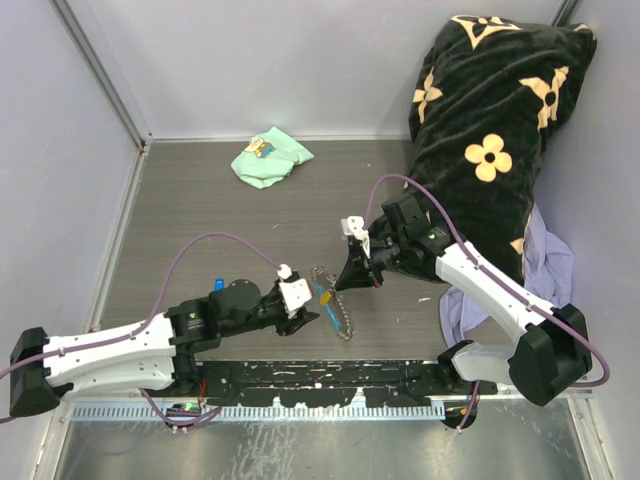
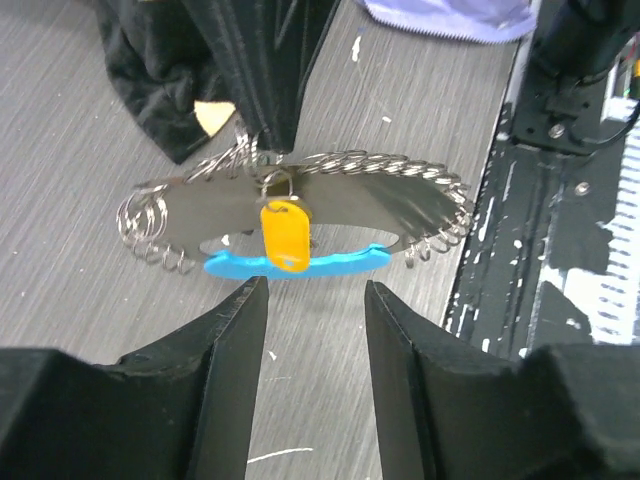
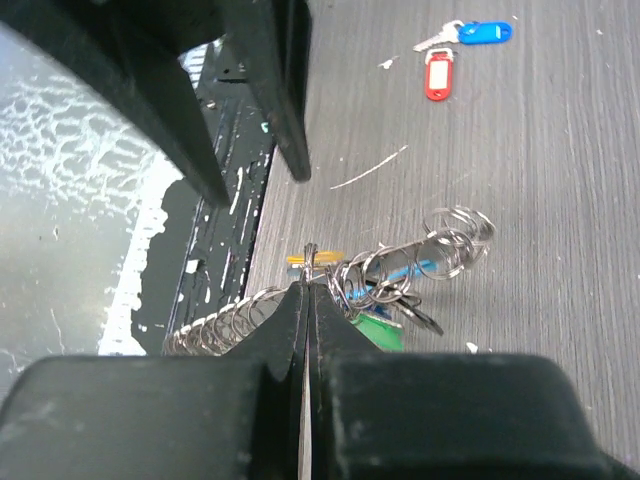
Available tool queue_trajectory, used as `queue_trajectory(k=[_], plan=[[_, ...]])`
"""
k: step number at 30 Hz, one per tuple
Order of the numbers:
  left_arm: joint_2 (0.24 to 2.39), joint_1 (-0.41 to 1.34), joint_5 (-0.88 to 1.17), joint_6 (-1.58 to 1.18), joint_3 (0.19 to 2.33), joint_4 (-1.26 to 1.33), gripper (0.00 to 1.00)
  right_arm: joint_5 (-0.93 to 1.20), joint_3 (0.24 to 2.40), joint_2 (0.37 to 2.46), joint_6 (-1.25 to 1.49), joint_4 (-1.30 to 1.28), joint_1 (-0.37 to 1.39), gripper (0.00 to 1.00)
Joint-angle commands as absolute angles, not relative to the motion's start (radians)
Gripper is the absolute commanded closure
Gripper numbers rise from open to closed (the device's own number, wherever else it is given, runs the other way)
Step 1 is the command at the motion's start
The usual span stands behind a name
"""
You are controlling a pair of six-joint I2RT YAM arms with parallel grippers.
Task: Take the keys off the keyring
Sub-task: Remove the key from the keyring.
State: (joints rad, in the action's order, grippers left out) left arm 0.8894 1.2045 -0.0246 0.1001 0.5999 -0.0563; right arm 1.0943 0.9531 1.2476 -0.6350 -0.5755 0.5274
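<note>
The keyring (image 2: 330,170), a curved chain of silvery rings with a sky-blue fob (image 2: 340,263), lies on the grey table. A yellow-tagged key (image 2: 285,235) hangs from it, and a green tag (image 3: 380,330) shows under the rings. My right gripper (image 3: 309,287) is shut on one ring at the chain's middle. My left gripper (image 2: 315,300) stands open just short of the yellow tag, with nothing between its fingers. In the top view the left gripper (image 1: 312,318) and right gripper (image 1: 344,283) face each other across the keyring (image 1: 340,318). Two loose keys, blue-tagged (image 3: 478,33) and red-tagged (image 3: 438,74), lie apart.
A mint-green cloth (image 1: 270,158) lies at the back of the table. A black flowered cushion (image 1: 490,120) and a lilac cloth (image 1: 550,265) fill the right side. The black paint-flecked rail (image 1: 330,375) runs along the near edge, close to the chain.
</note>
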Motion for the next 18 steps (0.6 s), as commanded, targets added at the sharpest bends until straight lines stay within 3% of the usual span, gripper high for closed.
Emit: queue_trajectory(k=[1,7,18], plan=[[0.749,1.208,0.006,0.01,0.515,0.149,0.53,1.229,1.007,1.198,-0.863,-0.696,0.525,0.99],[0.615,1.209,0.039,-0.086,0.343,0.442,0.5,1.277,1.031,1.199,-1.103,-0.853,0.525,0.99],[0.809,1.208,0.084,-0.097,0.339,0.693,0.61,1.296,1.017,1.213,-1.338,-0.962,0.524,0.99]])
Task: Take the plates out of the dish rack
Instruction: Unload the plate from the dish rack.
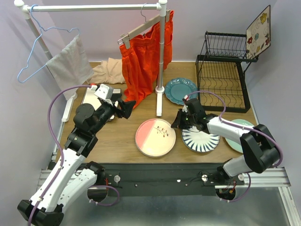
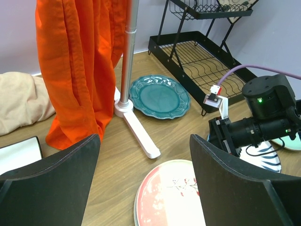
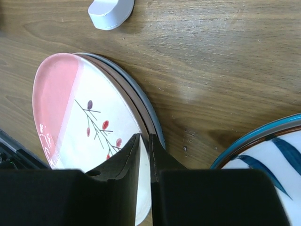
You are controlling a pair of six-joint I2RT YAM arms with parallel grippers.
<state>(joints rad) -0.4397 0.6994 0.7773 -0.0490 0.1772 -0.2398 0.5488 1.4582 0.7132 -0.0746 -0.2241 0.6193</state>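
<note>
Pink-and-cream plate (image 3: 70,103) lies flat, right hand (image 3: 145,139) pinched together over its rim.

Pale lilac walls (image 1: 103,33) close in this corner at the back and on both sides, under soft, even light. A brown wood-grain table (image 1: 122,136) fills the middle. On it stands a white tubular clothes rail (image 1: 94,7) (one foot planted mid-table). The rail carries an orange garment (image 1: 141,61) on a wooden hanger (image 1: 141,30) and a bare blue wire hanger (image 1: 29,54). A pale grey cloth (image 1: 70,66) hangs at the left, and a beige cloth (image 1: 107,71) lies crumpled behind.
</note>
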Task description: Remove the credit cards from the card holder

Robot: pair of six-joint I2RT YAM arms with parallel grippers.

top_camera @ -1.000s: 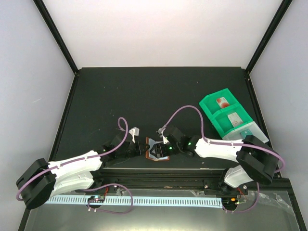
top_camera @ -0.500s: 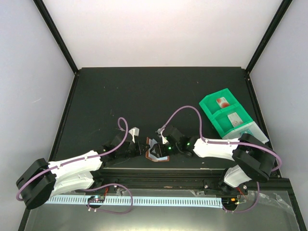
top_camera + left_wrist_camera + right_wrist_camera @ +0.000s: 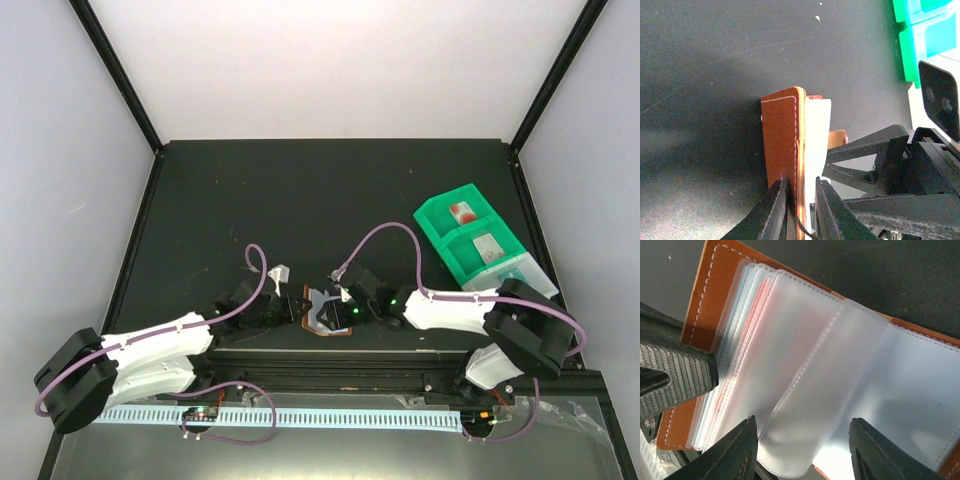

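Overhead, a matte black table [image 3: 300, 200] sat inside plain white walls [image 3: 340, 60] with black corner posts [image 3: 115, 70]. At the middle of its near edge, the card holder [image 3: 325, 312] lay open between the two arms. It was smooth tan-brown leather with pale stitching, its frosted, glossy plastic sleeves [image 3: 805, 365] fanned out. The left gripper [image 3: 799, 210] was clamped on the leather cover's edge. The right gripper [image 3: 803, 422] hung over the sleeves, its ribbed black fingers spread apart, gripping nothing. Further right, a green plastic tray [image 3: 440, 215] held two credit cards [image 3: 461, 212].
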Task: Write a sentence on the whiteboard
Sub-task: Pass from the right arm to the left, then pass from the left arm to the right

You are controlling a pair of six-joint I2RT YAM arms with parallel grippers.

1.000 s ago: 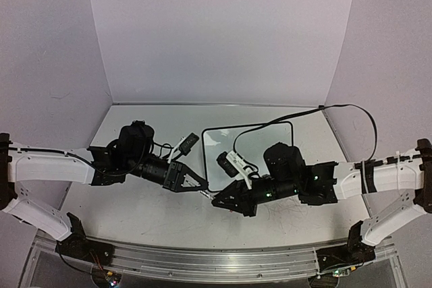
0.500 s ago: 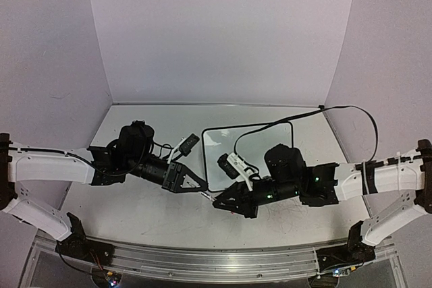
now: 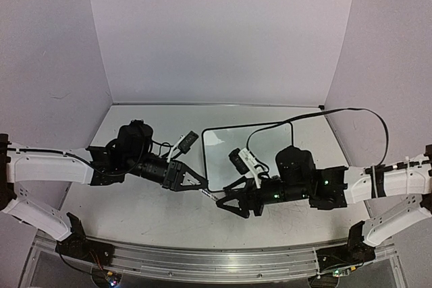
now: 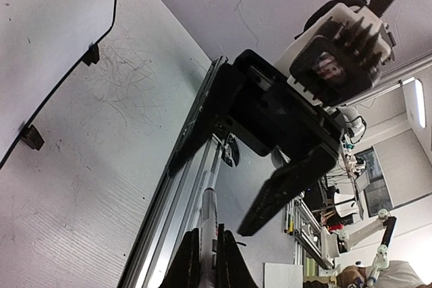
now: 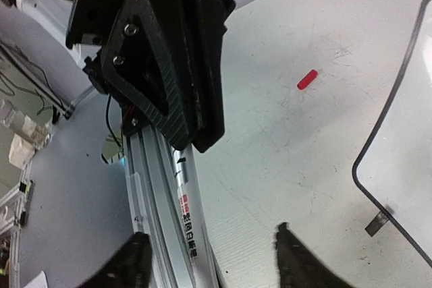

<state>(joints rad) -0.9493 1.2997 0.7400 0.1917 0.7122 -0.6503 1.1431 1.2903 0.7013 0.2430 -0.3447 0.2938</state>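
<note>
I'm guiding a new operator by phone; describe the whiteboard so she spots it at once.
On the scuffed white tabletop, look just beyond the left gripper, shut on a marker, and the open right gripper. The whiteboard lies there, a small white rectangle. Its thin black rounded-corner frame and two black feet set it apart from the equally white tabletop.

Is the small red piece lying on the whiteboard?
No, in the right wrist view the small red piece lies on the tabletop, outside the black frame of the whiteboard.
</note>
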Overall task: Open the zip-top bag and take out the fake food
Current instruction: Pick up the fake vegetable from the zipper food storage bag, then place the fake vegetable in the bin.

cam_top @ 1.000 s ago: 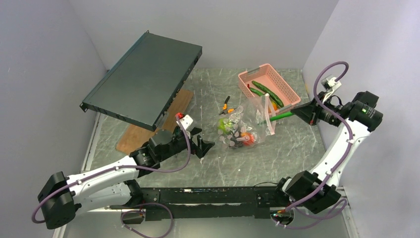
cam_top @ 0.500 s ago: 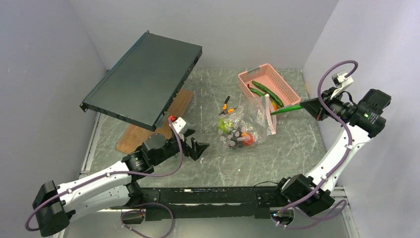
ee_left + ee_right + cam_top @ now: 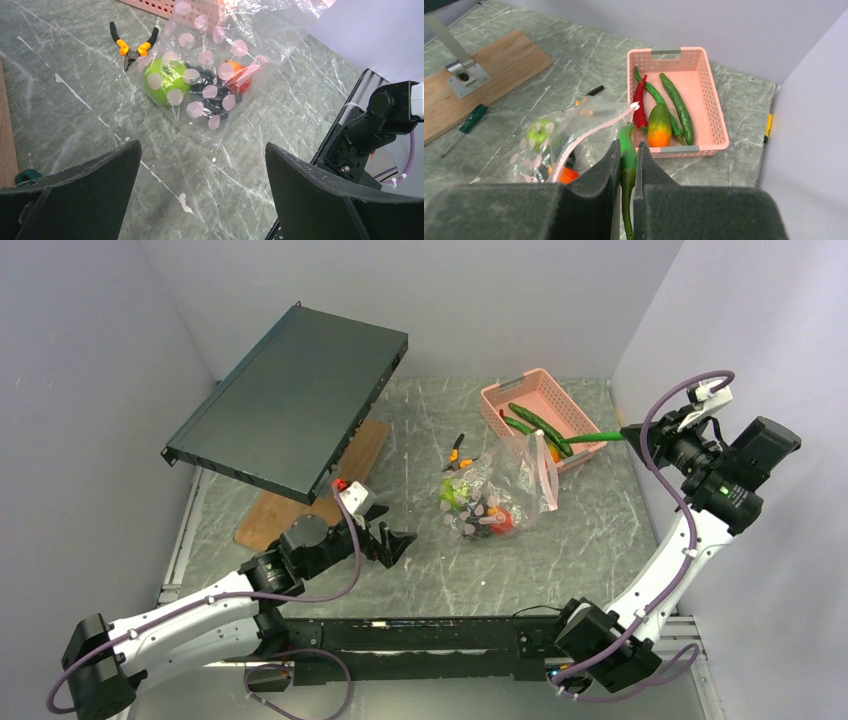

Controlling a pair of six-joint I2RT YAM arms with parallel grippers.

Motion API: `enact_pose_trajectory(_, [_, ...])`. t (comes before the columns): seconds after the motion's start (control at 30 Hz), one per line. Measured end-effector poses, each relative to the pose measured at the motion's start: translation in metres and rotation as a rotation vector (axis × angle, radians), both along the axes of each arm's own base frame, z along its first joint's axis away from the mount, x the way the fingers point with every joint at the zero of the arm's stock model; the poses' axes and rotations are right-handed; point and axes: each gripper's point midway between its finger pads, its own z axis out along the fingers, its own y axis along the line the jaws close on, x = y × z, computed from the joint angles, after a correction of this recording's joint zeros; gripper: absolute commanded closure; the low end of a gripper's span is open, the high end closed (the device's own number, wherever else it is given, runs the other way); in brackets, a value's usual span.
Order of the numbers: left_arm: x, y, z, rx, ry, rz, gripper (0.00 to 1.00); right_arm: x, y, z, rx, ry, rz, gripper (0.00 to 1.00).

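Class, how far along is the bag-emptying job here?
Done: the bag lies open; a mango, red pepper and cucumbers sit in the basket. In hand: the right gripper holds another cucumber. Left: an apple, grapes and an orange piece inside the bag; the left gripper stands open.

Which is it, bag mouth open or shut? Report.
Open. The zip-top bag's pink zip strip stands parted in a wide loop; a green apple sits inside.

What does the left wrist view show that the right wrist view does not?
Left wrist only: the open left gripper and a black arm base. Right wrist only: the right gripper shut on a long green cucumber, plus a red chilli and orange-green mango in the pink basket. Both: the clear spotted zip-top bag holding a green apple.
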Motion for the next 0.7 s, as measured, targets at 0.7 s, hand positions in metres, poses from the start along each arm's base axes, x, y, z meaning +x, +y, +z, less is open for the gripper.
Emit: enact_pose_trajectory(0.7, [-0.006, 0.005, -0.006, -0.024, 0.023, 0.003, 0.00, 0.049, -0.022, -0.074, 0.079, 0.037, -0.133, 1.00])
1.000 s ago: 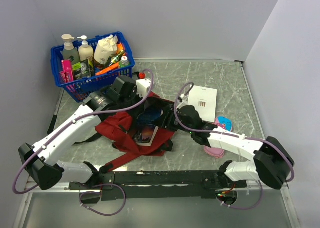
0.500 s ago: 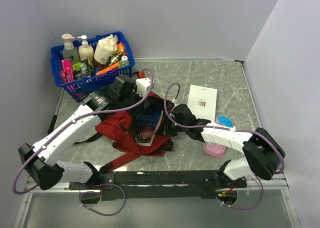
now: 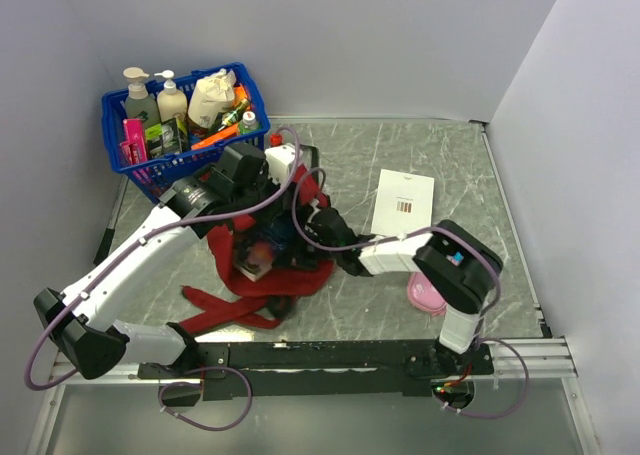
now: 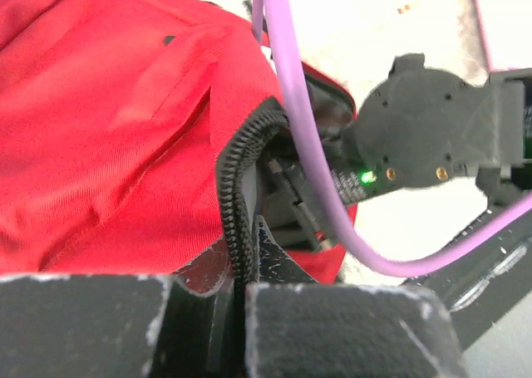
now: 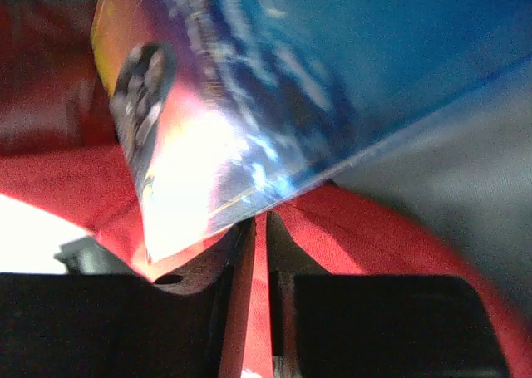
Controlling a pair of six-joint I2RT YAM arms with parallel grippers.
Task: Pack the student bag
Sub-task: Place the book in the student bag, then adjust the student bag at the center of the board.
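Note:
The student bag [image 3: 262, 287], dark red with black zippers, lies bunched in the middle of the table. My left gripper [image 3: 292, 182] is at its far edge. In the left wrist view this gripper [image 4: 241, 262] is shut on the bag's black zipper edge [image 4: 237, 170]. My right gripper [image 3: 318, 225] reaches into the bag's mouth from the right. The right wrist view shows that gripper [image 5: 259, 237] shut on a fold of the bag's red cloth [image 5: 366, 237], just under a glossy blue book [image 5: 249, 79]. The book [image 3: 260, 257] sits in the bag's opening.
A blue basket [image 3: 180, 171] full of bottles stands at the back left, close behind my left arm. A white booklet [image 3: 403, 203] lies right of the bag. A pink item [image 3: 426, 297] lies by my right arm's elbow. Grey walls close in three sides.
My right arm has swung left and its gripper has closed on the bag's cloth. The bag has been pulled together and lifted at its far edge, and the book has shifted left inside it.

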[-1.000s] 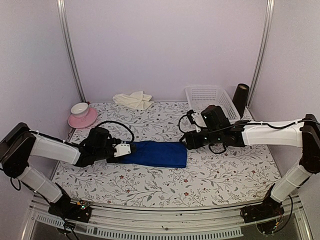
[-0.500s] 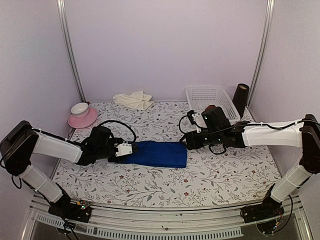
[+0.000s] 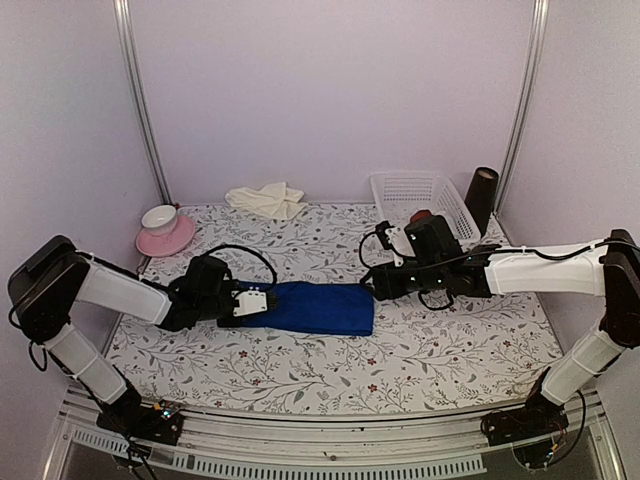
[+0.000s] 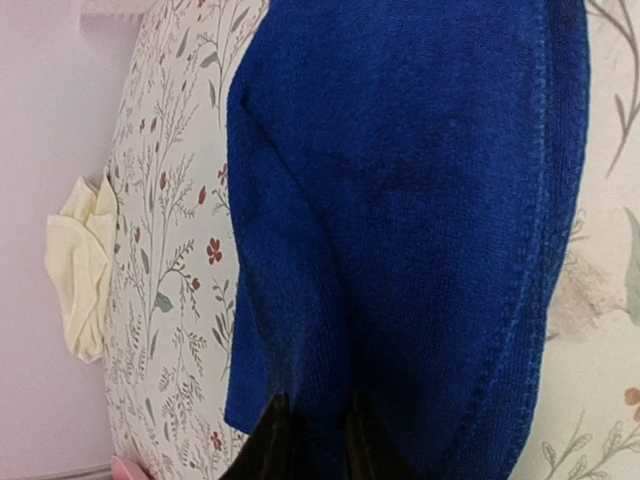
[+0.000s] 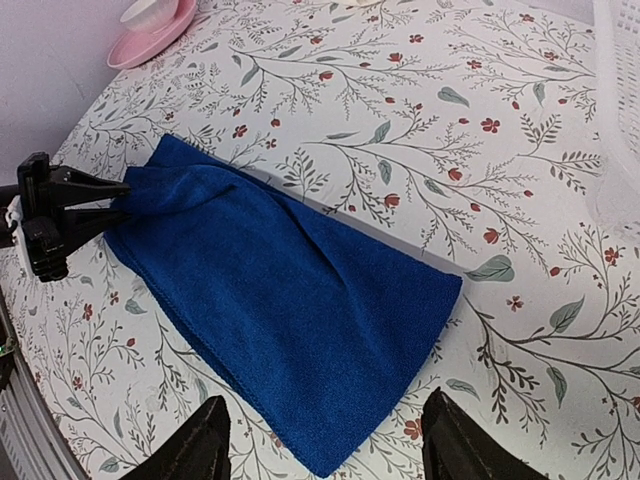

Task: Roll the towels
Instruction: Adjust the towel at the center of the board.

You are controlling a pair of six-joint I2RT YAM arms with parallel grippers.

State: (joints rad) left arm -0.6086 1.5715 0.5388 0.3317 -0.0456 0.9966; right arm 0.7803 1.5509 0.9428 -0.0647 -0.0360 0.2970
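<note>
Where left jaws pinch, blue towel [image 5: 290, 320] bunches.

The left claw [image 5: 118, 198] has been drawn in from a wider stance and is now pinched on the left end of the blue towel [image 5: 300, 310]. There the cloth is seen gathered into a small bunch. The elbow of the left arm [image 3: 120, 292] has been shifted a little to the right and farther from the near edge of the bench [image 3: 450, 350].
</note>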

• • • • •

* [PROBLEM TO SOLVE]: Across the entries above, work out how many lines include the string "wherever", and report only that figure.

* [SOLUTION BELOW]: 2